##### DATA SUPPLIED

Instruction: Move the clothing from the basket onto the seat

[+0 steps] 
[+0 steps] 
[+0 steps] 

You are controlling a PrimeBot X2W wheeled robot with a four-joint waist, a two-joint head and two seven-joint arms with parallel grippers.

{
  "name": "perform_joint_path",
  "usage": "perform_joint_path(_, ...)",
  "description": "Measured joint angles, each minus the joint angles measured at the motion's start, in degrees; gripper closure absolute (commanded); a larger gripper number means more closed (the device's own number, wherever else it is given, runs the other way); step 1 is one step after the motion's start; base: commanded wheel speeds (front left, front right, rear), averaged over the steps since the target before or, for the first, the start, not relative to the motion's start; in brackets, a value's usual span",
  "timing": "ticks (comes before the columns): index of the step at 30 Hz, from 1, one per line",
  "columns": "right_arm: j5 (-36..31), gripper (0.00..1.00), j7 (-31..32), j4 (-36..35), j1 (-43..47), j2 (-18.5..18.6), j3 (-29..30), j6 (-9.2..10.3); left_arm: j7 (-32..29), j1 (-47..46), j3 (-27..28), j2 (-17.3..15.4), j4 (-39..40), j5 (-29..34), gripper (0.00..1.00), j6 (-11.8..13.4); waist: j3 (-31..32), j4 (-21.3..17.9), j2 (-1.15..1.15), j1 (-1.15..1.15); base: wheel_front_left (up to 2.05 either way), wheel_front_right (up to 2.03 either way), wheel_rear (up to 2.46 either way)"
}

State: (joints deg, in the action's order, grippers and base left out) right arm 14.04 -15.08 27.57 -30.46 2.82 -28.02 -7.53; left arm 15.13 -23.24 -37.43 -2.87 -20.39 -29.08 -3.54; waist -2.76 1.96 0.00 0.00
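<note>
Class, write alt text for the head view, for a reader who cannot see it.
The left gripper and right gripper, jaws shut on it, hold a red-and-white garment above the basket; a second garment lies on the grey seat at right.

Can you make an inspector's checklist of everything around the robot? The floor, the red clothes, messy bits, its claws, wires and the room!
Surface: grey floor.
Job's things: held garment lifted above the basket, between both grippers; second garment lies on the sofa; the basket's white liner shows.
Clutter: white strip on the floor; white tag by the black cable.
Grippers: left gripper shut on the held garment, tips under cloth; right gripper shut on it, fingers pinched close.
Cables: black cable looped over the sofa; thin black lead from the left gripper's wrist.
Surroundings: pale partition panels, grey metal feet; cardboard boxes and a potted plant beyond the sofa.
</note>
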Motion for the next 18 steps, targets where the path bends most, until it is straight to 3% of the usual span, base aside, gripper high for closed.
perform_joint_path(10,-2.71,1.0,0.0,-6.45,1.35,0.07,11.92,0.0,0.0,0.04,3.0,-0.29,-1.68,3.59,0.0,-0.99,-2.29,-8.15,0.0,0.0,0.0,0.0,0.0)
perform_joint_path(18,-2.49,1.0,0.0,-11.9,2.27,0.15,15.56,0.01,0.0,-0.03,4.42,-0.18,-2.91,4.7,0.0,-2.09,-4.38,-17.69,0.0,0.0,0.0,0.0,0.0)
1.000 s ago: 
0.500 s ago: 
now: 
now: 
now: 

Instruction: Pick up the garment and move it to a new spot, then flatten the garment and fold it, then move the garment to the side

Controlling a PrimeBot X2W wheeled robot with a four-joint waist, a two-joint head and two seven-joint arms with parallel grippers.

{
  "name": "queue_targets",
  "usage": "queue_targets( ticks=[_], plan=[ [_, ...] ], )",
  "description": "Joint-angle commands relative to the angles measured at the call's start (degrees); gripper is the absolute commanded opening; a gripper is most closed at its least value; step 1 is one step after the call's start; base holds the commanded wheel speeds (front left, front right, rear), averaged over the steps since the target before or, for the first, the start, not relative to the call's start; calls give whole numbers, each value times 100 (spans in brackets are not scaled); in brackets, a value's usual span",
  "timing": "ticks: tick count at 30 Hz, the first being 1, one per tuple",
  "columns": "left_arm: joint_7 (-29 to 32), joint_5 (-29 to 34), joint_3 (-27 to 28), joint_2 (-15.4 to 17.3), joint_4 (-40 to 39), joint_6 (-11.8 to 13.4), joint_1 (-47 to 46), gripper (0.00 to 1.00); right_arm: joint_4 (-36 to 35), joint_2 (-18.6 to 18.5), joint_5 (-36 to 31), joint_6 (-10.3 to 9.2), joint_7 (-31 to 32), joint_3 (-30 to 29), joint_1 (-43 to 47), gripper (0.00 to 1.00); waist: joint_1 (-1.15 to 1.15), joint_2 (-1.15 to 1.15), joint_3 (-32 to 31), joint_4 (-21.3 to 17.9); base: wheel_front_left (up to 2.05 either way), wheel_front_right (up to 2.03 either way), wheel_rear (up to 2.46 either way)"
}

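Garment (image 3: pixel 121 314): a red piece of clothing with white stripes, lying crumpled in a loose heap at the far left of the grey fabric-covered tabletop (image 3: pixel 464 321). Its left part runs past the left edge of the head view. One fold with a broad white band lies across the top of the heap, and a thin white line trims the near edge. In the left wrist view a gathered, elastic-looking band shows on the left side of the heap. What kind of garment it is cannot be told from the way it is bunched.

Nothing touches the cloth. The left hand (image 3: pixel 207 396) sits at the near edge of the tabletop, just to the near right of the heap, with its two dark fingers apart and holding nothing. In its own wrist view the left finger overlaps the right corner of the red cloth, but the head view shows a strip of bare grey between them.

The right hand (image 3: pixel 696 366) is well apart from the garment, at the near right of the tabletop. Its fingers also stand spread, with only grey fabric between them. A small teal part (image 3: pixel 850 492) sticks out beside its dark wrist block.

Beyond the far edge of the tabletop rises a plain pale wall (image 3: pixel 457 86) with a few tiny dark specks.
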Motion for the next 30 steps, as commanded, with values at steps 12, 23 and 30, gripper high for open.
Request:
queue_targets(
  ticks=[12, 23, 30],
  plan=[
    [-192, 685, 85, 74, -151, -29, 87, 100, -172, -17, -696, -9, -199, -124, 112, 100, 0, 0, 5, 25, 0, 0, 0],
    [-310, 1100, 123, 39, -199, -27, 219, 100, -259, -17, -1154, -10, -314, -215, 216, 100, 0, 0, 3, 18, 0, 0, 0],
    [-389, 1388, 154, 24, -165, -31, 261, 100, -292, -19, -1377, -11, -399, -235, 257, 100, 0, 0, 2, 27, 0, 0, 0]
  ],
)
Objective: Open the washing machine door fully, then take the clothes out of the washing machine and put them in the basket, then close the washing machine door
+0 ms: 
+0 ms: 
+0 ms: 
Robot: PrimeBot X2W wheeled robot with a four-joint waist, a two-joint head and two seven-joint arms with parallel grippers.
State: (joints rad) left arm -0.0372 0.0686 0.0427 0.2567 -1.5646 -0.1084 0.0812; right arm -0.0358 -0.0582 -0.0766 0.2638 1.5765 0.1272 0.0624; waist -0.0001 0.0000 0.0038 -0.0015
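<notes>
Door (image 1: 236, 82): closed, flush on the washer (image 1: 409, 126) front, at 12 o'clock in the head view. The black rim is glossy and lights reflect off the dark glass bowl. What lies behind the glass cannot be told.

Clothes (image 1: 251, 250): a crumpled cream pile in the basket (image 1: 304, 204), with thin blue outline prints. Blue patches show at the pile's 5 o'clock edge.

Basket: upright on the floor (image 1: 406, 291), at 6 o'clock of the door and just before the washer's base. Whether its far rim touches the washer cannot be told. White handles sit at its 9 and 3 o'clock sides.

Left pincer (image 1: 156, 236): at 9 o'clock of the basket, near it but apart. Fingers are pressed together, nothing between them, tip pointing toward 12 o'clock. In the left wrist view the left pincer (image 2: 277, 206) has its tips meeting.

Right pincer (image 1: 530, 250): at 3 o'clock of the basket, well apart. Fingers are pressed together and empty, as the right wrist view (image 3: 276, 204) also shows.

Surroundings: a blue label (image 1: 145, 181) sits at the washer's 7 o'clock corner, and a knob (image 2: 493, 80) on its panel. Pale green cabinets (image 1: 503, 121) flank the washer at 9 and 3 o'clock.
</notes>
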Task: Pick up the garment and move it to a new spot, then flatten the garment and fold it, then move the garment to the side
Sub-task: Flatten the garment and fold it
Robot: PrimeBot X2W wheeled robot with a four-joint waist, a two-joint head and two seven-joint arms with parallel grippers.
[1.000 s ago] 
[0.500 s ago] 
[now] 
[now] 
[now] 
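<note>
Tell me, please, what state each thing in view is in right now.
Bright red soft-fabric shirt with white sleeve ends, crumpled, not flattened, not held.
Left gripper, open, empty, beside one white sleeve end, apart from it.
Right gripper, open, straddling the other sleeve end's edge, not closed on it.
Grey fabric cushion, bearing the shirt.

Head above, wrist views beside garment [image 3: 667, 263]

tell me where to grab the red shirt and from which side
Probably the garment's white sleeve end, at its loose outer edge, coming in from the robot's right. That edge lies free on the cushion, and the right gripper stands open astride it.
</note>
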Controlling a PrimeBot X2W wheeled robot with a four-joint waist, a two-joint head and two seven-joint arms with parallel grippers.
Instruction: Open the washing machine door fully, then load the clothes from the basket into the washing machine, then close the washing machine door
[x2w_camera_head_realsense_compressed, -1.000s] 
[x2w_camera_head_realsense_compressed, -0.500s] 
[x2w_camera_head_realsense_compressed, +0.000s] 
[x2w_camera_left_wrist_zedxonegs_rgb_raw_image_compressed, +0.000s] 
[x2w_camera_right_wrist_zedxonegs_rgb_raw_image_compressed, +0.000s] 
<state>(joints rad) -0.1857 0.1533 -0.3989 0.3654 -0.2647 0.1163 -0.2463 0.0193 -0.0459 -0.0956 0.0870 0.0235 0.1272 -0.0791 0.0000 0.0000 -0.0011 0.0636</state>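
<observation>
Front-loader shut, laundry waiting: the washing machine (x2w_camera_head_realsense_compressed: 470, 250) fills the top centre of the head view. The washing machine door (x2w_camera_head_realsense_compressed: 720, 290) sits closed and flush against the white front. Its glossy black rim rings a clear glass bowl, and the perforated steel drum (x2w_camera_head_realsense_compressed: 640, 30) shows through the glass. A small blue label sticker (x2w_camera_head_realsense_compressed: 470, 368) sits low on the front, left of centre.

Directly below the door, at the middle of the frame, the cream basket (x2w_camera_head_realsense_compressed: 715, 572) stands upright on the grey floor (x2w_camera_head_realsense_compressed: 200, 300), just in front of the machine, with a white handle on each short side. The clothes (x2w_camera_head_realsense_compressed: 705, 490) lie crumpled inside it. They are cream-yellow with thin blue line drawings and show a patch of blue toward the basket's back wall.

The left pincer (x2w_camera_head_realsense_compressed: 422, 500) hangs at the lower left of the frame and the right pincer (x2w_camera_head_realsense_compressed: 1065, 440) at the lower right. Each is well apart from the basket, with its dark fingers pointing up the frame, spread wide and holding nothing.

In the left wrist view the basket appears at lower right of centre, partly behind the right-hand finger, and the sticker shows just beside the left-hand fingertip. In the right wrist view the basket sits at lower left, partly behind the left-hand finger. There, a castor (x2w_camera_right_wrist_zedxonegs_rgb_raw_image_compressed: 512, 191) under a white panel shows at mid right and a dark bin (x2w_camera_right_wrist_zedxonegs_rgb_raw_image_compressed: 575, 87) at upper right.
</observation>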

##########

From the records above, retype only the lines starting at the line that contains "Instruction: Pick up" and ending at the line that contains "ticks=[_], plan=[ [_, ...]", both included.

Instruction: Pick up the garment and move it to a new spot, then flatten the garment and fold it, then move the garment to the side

Controlling a PrimeBot X2W wheeled robot with a four-joint waist, a two-joint head and two seven-joint arms with parallel grippers.

{
  "name": "queue_targets",
  "usage": "queue_targets( ticks=[_], plan=[ [_, ...] ], )",

There's nothing left to add to the output.